From the Principal

Fri , 16/02/2018

Teaching and Learning
At the 2017 Night of Celebration, you may have heard me refer to the ways in which, as Principal of this wonderful College, I ‘speak out of both sides of my mouth’ by simultaneously championing our wonderful holistic education, refer to our emphasis on high quality Student Care and acknowledge that Teaching and Learning is our ‘core business.’

How can we offer an education in which we value the development of the whole person and focus on the development of the mind through placing academics at the centre of our business?

The answer is, of course, because these things are symbiotic – educational research is clear and abundant that those students who are provided with experiences which are rich in sporting, creative and other activities, and who have an environment that is inclusive, safe and relaxing in which to work, are those students who achieve their potential in the classroom.

We are committed to our holistic education, simply, because we know that doing so enhances our students’ learning potential and because it is crucial to our mission to shape young people who are curious, active and compassionate.

Our 2017 Year 12 results were excellent across the board, and clearly demonstrated that we can provide rich learning experiences for all of our students. The fact that 100% of our Year 12s earned a QCE, 76% of them left the College with an additional qualification in the form of a vocational certificate or diploma, and that we had the best OP results in our history clearly reflect the strength of our diversity – for those students who want to pursue an academic stream and study at university, we can provide for their needs, and for those students who want to enter the workplace, we have the course access and expertise to provide for them too.
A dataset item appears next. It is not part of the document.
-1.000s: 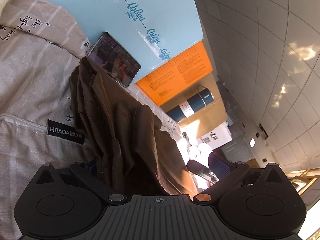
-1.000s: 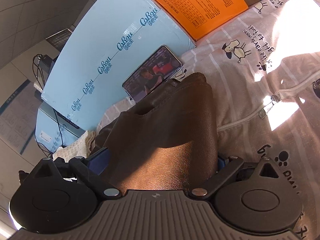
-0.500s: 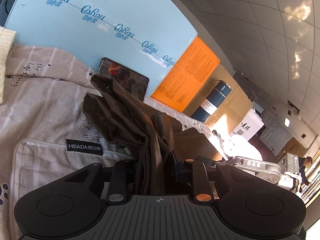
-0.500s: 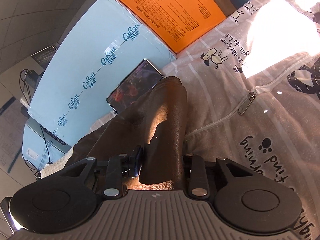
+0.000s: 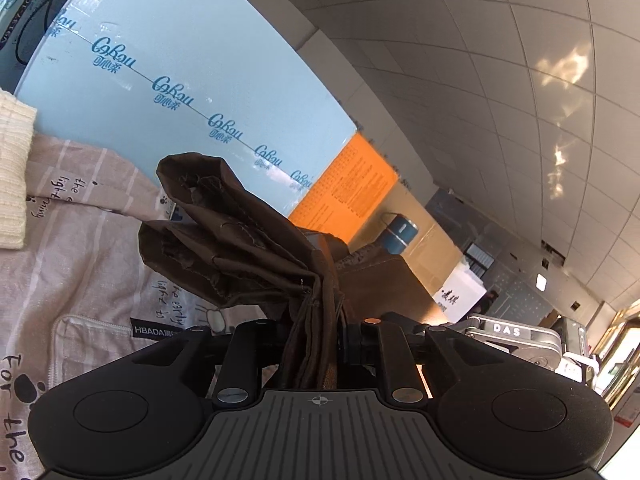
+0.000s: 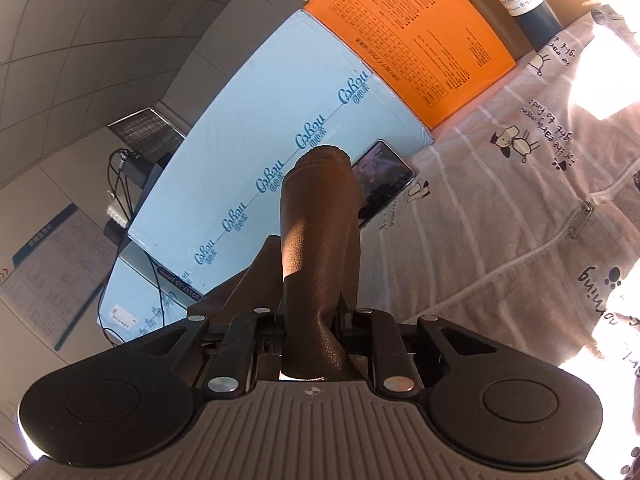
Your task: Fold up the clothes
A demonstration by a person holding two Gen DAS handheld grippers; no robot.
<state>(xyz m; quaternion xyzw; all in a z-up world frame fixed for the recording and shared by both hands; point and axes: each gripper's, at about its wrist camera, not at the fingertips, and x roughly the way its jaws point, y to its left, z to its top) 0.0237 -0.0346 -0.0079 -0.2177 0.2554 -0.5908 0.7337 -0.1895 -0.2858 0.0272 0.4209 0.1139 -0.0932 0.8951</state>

This year, with an added emphasis on entrepreneurialism through Enterprise and Business, we are also providing more experiences for those students who may wish to go into business for themselves.

For 2018 and onwards, we will continue to focus on Teaching and Learning and a hold to our firm commitment to helping your children achieve their best, regardless of the level of academic standard they are working at. We want students to set goals, strive for excellence and better themselves, and in this article I would like to provide overview of the new strategies we are using to achieve that, outlined below, and which are in addition to the excellent work which the College has been doing for many years in Vocational Pathways, Learning Enhancement, Academic Mentoring and Learning Analytics.

Literacy Strategy
Fundamental to success across the curriculum is high levels of literacy for students. This year we have introduced a Literacy Strategy to assist in this. On the Primary Campus, the introduction of an uninterrupted morning literacy block emphasises the importance we place on these vital skills.  During this time, students are immersed in a range of literacy activities that focus on the development of reading, writing, speaking and listening skills.  Teachers work with students to set individual learning goals and ensure that each student is provided with clearly articulated feedback.
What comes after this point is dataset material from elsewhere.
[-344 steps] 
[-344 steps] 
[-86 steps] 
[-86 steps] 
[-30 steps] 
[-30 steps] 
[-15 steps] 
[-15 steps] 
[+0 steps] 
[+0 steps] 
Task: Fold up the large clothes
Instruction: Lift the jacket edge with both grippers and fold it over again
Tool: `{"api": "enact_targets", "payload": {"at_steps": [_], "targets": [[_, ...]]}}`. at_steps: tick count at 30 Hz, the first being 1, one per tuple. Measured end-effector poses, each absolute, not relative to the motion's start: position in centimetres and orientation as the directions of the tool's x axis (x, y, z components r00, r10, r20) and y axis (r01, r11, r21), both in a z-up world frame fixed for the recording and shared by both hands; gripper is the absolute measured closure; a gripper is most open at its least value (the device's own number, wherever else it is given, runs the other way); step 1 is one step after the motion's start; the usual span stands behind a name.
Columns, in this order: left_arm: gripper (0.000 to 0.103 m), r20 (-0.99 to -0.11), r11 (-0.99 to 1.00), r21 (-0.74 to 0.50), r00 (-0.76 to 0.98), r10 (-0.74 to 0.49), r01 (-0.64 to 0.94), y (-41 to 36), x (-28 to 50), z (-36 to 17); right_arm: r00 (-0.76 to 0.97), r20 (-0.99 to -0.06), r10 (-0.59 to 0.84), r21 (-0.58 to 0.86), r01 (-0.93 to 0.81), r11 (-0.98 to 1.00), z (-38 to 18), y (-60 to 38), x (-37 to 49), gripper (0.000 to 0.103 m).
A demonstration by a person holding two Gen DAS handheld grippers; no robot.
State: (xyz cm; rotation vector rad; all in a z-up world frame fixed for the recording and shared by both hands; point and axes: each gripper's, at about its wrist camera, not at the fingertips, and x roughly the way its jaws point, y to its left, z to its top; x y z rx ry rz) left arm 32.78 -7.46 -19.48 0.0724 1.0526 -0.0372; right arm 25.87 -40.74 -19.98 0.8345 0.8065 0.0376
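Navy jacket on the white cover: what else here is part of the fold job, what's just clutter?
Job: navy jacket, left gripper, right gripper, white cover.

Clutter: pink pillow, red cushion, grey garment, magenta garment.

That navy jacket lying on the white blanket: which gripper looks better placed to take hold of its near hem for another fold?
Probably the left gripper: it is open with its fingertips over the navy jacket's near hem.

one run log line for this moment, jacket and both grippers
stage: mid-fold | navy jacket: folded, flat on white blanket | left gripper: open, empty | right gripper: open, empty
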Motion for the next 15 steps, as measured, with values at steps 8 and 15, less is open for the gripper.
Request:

On the Secondary campus, students from Year 8 – 10 are all involved in the Literacy Pro Program, where they are set individual reading goals and have texts selected for their individual interests and reading levels.  A strong focus has also been placed on the development of students’ abilities in writing, based on specific criteria for all subject areas.
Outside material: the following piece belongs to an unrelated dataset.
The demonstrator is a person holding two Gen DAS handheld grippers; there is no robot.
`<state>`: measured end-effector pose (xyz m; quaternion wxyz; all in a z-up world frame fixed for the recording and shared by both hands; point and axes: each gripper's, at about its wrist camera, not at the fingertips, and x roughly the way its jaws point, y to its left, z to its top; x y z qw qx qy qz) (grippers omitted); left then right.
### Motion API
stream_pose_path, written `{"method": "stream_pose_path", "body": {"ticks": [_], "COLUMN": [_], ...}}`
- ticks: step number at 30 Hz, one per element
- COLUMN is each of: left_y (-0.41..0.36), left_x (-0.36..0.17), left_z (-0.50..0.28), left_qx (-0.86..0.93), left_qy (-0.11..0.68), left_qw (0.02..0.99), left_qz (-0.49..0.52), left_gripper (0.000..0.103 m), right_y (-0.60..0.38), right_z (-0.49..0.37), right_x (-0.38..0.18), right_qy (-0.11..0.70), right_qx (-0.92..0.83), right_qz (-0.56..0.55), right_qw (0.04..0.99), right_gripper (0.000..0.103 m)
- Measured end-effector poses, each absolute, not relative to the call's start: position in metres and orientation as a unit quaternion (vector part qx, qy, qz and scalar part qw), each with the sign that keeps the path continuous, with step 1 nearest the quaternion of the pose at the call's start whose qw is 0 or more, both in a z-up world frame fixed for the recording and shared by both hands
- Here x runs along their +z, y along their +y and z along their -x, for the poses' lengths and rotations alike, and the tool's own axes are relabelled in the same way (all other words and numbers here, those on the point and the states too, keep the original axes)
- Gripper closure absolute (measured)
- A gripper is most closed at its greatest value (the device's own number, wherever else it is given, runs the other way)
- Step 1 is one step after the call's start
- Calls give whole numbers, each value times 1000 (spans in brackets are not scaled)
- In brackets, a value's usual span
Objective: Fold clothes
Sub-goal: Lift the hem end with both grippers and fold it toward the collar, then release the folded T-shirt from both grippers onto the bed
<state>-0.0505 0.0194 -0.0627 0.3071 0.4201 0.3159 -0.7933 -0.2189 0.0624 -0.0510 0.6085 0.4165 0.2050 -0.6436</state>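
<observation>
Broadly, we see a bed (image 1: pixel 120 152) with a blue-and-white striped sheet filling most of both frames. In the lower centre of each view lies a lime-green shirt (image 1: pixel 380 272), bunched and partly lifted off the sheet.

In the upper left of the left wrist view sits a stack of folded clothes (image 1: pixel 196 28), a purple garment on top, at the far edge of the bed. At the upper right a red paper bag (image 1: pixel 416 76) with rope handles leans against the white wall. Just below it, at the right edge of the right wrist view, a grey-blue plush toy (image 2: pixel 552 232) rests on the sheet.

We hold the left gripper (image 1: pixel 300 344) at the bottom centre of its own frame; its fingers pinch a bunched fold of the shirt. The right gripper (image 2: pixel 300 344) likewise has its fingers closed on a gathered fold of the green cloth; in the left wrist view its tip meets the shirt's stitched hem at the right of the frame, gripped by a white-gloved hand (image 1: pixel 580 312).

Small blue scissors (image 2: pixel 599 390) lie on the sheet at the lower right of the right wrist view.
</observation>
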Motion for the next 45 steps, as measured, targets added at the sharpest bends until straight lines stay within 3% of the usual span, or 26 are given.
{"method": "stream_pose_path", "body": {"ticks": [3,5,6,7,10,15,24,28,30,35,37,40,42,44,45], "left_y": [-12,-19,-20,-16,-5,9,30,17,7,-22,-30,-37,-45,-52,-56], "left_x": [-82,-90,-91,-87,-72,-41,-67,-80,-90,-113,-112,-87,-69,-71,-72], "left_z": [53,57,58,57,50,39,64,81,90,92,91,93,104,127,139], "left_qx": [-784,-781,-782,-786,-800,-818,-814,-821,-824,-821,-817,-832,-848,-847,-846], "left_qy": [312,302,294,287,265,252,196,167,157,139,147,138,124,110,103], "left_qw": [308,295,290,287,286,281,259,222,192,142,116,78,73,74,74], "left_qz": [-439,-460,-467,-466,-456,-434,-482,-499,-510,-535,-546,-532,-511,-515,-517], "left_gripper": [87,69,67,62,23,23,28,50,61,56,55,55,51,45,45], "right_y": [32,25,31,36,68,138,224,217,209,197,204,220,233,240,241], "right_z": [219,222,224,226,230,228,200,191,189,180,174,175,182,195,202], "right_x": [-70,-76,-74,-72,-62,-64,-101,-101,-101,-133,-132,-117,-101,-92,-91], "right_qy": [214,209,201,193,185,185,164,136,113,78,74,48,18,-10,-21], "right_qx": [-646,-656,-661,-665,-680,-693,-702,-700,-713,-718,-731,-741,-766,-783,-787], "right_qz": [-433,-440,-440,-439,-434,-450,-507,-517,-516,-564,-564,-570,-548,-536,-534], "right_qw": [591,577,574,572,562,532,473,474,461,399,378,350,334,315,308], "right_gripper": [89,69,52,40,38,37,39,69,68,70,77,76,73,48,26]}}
Our teachers on both campuses, in keeping with our understanding that Literacy is a cross curricular skill, have received Literacy training.

Academic Extension
New to the College for 2018 is Ms Catherine Gray, in her role as Coordinator of Academic Extension. Catherine’s role is twofold, firstly in assisting our classroom teachers in ensuring that the learning they are offering in lessons is challenging, and secondly that we have meaningful extension activities on offer for our most gifted students. Already Catherine has begun work on preparing pre-university courses for eligible students, and she has also begun the process of developing holistic identification processes, involving the collation of school based information and standardised testing data, so that we have an evidence base to ensure that no student with academic gifts goes unrecognised.

I hope that 2018 will present a wonderful series of learning experiences for your child, and that he or she is productive and successful in meeting the challenges they set for themselves. I am confident that the new strategies outlined above will assist in this.

We also have an excellent teaching staff who have a genuine desire to help your child, and I encourage you to have ongoing dialogue with them about their progress.